В какой-нибудь просвещенной Франции или тем паче в истово-религиозной Испании красавица Анхен за такие дела живо угодила бы на костер, но Петр, до которого дошли обвинения, велел процесса над новоявленными колдуньями не начинать. Впрочем, потеря нового роскошного дворца, который отобрали у Монсов и отдали под анатомический театр, потеря усадеб и деревень и без того была тяжким ударом для Анхен. Драгоценности почти все были ей оставлены, кроме того самого портрета Петра, оправа которого показалась ей некогда столь дешевой…
Не скоро смирилась Анхен с тем, что любовь царя для нее потеряна навеки, что теперь она никто. Но вот настал 1706 год, и сестрам Монс вышло некоторое послабление. Их начали выпускать в кирху, и однажды Анхен подумала, что, пожалуй, все для нее могло сложиться куда хуже. Положа руку на сердце, в глубине души она даже радовалась, что избавилась от тягостной страсти русского царя! Все равно он никогда не женился бы на ней. А годы сделали Анхен поспокойней. Когда-то она презирала отца за стремление непременно пристроить ее замуж за хорошего человека. Теперь она только об этом и мечтала, тем паче что такой человек уже замаячил на ее горизонте.
Анхен умудрилась сохранить свою красоту, которая действовала на мужчин словно вино. И очередной глоток этого вина невзначай хлебнул прусский посланник Георг Иоганн фон Кейзерлинг. Именно его ходатайству была обязана Анхен тем, что ей разрешили посещать кирху. Он хлопотал о ее полном освобождении и не побоялся заявить Петру, что желает взять Анхен за себя замуж.
И тут на сцену вновь вышел — нет, выскочил! — тот человек, благодаря которому Анхен, строго говоря, и попала в постель Петра. То есть Алексашка Меншиков.

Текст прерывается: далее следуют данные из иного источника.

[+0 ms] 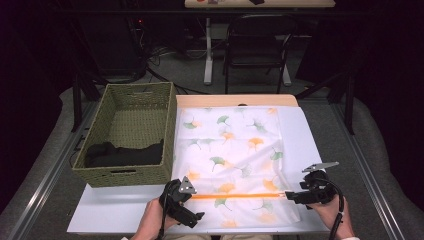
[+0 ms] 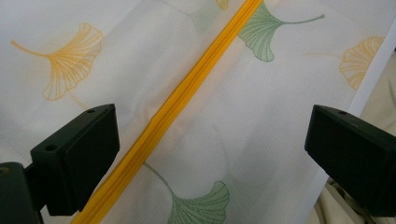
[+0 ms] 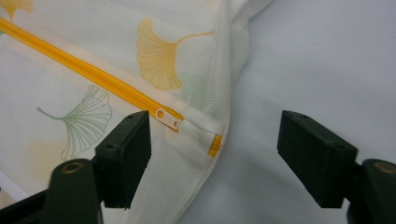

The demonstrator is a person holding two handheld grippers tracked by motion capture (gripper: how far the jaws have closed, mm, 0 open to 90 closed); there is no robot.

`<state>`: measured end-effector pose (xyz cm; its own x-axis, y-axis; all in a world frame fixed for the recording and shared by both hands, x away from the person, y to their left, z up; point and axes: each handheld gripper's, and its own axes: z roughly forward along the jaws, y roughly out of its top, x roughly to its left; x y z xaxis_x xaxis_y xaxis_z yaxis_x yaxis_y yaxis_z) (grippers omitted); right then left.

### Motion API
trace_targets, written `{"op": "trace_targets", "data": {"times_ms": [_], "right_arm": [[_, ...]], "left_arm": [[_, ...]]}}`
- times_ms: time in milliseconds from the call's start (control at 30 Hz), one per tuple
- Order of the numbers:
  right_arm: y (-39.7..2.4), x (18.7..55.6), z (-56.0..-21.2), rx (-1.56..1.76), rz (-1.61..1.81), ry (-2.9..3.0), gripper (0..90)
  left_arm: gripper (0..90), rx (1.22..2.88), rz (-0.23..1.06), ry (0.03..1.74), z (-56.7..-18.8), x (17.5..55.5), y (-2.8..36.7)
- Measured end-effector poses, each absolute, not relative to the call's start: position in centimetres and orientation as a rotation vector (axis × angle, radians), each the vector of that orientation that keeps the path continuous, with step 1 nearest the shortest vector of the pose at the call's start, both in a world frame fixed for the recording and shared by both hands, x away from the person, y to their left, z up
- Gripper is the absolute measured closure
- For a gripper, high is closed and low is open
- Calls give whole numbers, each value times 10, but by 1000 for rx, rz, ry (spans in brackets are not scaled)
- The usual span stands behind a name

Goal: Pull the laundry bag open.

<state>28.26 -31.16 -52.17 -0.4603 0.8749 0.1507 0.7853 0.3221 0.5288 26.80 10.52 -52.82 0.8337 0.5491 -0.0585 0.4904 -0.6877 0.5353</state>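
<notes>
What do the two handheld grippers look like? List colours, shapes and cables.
Both are black. The left gripper has a blocky body, a grey three-cornered plate on top and a black cable trailing back. The right gripper has a flat grey plate above it and a black cable looping toward the wrist. Each jaw ends in a rectangular black pad with small screw holes.

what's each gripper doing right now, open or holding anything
Left gripper: open, jaws straddling the orange zipper of the mesh laundry bag, holding nothing.
Right gripper: open, holding nothing, jaws either side of the zipper pull.
</notes>
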Motion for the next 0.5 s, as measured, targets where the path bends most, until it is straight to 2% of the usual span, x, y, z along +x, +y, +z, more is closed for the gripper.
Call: {"op": "trace_targets", "data": {"times_ms": [67, 167, 300, 500], "right_arm": [[-312, 283, -523, 1539, 813, 2425, 332], [-313, 286, -526, 1576, 806, 2401, 451], [-311, 288, -528, 1589, 834, 2394, 524], [-306, 289, -534, 1611, 817, 2414, 579]], "left_arm": [[33, 2465, 139, 760, -529, 268, 104], [44, 2463, 134, 758, -529, 268, 103], [56, 2457, 132, 746, -529, 269, 102], [54, 2458, 142, 750, -530, 268, 100]]}}
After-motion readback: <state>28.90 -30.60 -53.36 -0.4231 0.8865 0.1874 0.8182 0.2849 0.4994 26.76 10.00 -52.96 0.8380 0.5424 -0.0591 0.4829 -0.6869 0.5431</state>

Вся штука в том, что друг Петруша очень долго зализывал сердечные раны, нанесенные Анхен. И хотя Алексашка умудрился утешить его, подложив ему в постель новую пылкую красавицу по имени Марта Скавронская, он опасался, что старая любовь может вспыхнуть сызнова, стоит Петру только увидеть ту, которой он отдал столько душевных сил и которая некогда значила для него так много, что даже могла бы стать государыней всея Руси. Допустить возвращение Анхен было нельзя: ведь она оказалась неблагодарной тварью и ничем не вознаградила Алексашку за то, что он некогда лишил ее невинности. Алексашка не имел никакого влияния на Анхен, а между тем Марта Скавронская стала послушной игрушкой в его руках. Значит, именно она должна и впредь оставаться при Петре!